Search code examples
condahadoop-yarndaskdask-distributedmsgpack

dask-yarn job fails with dumps_msgpack ImportError while reading parquet


I am trying to do a simple read and count of a small parquet file (10K records) using dask-yarn on an AWS EMR cluster with one master and one worker node, both are m5.xlarge instances.

I am trying to execute the following code just to test my cluster:

import os
os.environ['ARROW_LIBHDFS_DIR'] = '/usr/lib/hadoop/lib/native/'

from dask_yarn import YarnCluster
from dask.distributed import Client
import dask.dataframe as dd

cluster = YarnCluster(environment='conf/conda_envs/dask_yarn.tar.gz',
                      worker_vcores=1,
                      worker_memory="2GiB")

cluster.scale(2)

client = Client(cluster)

# path = 's3://bucket-name/samples/data_10K/*'
path = 'hdfs:///samples/data_10K/*'

df = dd.read_parquet(path, engine='pyarrow', columns=['YEAR', 'MONTH', 'DAY_OF_MONTH', 'FL_DATE', 'DEP_TIME', 'ARR_TIME', 'ORIGIN', 'DEST', 'ACTUAL_ELAPSED_TIME'])

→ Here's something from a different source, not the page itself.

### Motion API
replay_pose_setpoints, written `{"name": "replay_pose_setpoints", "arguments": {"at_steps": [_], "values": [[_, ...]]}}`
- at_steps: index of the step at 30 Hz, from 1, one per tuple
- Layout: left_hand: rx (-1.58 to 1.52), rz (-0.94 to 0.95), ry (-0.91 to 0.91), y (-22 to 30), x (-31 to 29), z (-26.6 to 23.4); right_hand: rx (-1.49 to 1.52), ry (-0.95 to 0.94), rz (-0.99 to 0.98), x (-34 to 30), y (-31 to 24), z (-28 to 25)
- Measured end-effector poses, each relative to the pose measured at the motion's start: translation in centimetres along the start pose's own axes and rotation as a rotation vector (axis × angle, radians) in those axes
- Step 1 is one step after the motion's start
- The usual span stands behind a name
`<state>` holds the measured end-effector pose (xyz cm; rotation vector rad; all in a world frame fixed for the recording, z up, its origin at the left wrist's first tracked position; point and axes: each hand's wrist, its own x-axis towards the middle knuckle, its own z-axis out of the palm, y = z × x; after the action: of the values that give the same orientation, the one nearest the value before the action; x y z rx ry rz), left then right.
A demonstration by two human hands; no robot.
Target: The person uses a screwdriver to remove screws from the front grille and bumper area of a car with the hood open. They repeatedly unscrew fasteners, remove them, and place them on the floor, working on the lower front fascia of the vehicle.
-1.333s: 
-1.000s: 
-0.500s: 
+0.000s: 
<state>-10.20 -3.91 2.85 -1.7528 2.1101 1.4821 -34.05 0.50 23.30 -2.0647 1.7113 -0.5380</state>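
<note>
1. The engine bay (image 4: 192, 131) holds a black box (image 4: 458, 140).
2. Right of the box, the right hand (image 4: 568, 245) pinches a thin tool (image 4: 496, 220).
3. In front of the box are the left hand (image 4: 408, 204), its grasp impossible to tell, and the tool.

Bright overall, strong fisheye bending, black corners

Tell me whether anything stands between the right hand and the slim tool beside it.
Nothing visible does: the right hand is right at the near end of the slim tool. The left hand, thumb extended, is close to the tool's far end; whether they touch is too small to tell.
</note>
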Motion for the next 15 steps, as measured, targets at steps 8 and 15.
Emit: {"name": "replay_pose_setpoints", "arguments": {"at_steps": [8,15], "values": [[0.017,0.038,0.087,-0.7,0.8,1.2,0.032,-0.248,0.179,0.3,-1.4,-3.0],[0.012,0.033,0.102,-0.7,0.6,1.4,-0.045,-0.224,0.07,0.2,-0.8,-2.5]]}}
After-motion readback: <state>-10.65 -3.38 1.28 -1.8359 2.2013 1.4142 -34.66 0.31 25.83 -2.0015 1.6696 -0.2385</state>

print(df.count().compute())

client.shutdown()
cluster.shutdown()

However I get this exception:

Traceback (most recent call last):
  File "dask_test.py", line 30, in <module>
    print(df.count().compute())
  File "/home/hadoop/miniconda3/envs/dask_yarn/lib/python3.8/site-packages/dask/base.py", line 284, in compute
    (result,) = compute(self, traverse=False, **kwargs)
  File "/home/hadoop/miniconda3/envs/dask_yarn/lib/python3.8/site-packages/dask/base.py", line 566, in compute
    results = schedule(dsk, keys, **kwargs)
  File "/home/hadoop/miniconda3/envs/dask_yarn/lib/python3.8/site-packages/distributed/client.py", line 2646, in get
    futures = self._graph_to_futures(
  File "/home/hadoop/miniconda3/envs/dask_yarn/lib/python3.8/site-packages/distributed/client.py", line 2554, in _graph_to_futures
    dsk = dsk.__dask_distributed_pack__(self, keyset)
  File "/home/hadoop/miniconda3/envs/dask_yarn/lib/python3.8/site-packages/dask/highlevelgraph.py", line 946, in __dask_distributed_pack__
    from distributed.protocol.core import dumps_msgpack
ImportError: cannot import name 'dumps_msgpack' from 'distributed.protocol.core' (/home/hadoop/miniconda3/envs/dask_yarn/lib/python3.8/site-packages/distributed/protocol/core.py)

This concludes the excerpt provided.